The observation indicates that because of the correlation between the stable stratification and weak winds when the surface is cooled, the bin-averaged \(u_*\) at a given z under weak winds is relatively small in comparison with any neutral \(u_*\) associated with strong winds and increases with V at the height gradually (Fig. 6a). When V at height z is larger than the threshold wind speed \(V_s\), \(u_*\) is observed to increase approximately linearly with V even though the vertical temperature difference between z and 0.2 m is not exactly zero and decreases slightly with V along the \(u_*-V\) line (Fig. 6a). The observed variation of \(u_*\) with V at a given z for the range of the observed V demonstrates the transition of the surface layer between the stable and the neutral regimes, which resembles a hockey stick, or HOST as shown in Fig. 6a and schematically at the top left of Fig. 1.

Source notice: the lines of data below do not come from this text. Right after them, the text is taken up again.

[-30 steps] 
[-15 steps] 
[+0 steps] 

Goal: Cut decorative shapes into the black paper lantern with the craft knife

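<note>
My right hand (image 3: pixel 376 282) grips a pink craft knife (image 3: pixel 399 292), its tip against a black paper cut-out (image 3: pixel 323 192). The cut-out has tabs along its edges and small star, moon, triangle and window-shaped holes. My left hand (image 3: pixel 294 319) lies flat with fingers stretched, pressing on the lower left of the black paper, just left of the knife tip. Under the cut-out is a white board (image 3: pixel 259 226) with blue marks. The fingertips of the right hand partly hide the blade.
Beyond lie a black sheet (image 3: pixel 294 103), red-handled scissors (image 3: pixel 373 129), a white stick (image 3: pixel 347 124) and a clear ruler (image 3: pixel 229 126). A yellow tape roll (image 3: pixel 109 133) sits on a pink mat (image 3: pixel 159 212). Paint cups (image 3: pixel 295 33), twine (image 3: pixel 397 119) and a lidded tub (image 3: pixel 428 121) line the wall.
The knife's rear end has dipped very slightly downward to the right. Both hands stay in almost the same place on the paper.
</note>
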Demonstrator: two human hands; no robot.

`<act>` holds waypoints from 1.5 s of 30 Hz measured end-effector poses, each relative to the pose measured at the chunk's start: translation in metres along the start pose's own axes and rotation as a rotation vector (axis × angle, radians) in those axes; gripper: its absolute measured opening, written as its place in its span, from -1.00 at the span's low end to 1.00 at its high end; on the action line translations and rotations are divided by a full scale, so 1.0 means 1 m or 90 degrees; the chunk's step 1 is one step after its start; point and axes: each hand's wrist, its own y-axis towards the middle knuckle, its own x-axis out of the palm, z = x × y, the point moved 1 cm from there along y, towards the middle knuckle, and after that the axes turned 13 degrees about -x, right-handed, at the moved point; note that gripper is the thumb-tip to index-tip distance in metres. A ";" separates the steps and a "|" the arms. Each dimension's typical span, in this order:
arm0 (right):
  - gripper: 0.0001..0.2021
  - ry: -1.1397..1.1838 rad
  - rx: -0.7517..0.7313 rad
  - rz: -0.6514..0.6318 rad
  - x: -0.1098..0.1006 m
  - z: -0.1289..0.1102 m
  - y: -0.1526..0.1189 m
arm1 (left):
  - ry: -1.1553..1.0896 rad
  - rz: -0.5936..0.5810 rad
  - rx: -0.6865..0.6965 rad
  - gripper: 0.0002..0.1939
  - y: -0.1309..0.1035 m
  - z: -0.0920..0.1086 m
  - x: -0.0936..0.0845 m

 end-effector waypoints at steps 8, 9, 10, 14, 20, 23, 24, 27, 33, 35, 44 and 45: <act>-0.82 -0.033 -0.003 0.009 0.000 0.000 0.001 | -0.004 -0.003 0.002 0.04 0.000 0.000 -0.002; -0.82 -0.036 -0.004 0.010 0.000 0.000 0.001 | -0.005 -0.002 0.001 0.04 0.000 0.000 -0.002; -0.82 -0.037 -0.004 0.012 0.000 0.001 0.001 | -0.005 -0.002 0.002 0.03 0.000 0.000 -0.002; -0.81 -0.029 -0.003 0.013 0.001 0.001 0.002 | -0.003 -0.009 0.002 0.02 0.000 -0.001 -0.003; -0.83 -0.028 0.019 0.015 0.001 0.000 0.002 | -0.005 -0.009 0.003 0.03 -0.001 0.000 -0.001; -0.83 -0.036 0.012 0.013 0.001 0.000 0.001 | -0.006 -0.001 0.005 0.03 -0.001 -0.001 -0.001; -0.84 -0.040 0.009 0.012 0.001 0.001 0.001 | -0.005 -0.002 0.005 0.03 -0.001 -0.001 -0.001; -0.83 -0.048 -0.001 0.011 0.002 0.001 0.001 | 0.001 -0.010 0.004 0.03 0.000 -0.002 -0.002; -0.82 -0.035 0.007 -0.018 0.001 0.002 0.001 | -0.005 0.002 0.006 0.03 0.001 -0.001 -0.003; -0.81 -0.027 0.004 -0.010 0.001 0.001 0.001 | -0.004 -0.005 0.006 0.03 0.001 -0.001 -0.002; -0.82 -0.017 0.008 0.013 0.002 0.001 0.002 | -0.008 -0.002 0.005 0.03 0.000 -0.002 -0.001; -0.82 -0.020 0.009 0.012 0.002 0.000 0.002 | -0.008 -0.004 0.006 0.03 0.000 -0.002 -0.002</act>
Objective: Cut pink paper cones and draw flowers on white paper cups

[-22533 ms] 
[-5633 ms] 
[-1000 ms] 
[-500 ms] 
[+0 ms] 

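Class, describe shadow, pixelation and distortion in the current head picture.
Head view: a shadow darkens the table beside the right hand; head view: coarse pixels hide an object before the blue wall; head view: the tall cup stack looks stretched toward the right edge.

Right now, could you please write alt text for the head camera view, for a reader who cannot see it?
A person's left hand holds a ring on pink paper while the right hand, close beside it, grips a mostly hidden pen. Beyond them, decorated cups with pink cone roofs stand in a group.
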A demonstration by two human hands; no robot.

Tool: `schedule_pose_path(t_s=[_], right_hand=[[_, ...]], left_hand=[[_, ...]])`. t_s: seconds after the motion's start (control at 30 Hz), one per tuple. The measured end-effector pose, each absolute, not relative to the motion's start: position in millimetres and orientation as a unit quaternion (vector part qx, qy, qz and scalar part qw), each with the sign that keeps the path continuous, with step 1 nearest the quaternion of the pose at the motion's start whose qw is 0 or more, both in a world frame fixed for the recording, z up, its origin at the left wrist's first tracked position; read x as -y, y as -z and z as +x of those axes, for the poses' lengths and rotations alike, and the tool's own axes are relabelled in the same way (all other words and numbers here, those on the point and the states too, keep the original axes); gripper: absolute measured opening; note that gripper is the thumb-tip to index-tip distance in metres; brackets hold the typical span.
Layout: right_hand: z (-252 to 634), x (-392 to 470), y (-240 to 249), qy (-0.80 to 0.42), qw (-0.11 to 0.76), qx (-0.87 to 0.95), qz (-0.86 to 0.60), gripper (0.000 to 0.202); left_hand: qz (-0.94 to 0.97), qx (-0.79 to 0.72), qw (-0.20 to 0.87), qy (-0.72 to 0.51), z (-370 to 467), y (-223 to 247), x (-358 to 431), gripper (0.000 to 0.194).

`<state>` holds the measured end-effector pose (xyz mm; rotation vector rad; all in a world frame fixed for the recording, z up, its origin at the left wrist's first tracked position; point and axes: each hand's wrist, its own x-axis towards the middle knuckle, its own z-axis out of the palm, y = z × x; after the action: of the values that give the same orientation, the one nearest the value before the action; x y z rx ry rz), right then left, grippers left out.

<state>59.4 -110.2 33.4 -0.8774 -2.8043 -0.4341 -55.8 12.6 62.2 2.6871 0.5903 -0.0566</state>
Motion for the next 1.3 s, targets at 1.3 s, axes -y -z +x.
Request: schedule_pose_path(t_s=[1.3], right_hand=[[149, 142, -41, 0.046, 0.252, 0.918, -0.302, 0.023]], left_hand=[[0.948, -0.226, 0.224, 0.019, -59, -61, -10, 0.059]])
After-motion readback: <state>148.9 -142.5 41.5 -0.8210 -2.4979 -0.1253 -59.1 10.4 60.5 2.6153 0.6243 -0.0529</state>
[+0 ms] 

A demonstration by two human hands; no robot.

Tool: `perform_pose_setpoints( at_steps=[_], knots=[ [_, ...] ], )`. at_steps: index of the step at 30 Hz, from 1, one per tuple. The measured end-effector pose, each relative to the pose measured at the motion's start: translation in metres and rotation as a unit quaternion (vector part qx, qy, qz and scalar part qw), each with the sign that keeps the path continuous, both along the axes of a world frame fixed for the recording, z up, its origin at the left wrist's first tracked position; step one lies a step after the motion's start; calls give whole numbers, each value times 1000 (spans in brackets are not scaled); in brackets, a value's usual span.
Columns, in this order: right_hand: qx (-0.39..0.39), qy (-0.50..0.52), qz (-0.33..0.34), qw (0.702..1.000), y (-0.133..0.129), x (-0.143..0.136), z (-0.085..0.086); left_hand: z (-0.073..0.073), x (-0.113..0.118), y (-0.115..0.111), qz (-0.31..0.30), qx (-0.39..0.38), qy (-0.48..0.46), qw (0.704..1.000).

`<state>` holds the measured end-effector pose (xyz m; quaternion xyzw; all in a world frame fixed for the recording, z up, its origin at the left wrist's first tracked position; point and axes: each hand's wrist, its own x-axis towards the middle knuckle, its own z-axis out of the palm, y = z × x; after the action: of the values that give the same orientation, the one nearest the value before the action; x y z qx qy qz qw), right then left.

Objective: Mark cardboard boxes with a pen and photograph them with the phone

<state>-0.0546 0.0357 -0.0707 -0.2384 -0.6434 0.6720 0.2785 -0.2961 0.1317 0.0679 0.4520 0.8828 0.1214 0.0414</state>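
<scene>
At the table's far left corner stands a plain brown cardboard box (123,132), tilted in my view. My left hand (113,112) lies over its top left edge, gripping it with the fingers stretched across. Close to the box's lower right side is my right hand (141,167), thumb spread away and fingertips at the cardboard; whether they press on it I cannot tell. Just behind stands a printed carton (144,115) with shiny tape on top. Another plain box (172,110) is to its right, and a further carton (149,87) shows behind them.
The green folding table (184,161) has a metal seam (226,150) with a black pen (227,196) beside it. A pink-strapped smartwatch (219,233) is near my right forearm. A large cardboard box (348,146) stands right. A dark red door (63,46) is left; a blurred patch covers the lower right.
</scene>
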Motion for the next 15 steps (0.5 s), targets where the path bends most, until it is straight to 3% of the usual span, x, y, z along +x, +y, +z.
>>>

As explained in Sect. 4, the observed HOST pattern at night indicates the contribution of the most energetic non-local coherent turbulence eddies to \(u_*\), the connection between the generation of these eddies and non-local wind shear, and the significant role of non-local wind shear in the atmosphere stratification. Similarly, the same neutral linear \(u_*-V\) relationship can be transitioned from an unstable surface layer, forming a similar HOST pattern with relatively larger convective \(u_*\) compared to stable \(u_*\) under weak winds depending on the magnitude of the vertical temperature difference \(\delta \theta \) (Fig. 8 in Sun et al. 2016, which is schematically illustrated as the thick dashed curve in the upper right of Fig. 1). If V at z is reduced from \(V>V_s\) to \(V<V_s\) at night, the cold air near the surface would start to accumulate as a result of the continuous cooling surface; the stable surface layer would be established again. Sun et al. (2015) found that the HOST pattern of \(u_*\) explains intermittent turbulence when the background flow is enhanced and reduced periodically by internal gravity waves relative to \(V_s\) and the turbulence regime switching between stable and neutral.

Fig. 6

Bin-averaged \(u_*\) as a function of wind speed V at nine observation levels from CASES-99 based on a all the night-time data and b all the neutral data when the vertical air temperature difference between each observation height z and 0.2 m is less than 0.7–1.3 \(^{\circ }\)C. The MOST neutral line at each z with \(z_0=0.05\) m is marked as the dashed line with the colour of the height for comparison. The vertical lines in each panel mark the standard deviations of \(u_*\) in each wind-speed bin, which increases towards high winds at the high levels mainly due to the insufficient number of strong-wind observations, resulting in fluctuations of the \(u_*-V\) lines at the high wind end. Further investigation on the \(u_*-V\) relationship with increasing z is needed

The threshold wind \(V_s\) at any z represents the averaged V beyond which \(u_*\) increases linearly and more rapidly with V. Physically, the value of \(V_s\) depends on the strength of the stratification between z and the surface and effectiveness of mechanical generation of turbulent mixing. The magnitude of the stratification (either stable or unstable) depends on the rate and the total amount of heat gained or lost in the surface layer in relation to the heat content of the overlying air (e.g., van de Wiel et al. 2012) under weak winds when mechanically generated turbulent mixing is relatively weak. As a stable layer develops slowly near the surface due to the slow molecular diffusion process, episodes of weak to moderate wind speed reduce the rate of development of a strong stable layer leading to a reduced \(V_s\) value for the development of a neutral surface layer. A deeper surface layer requires a greater \(V_s\) to vertically mix the surface layer between z and the surface towards neutral. Furthermore, \(V_s\) also depends on the effectiveness of wind shear in turbulence generation, which is related to surface roughness (e.g., Mahrt et al. 2013).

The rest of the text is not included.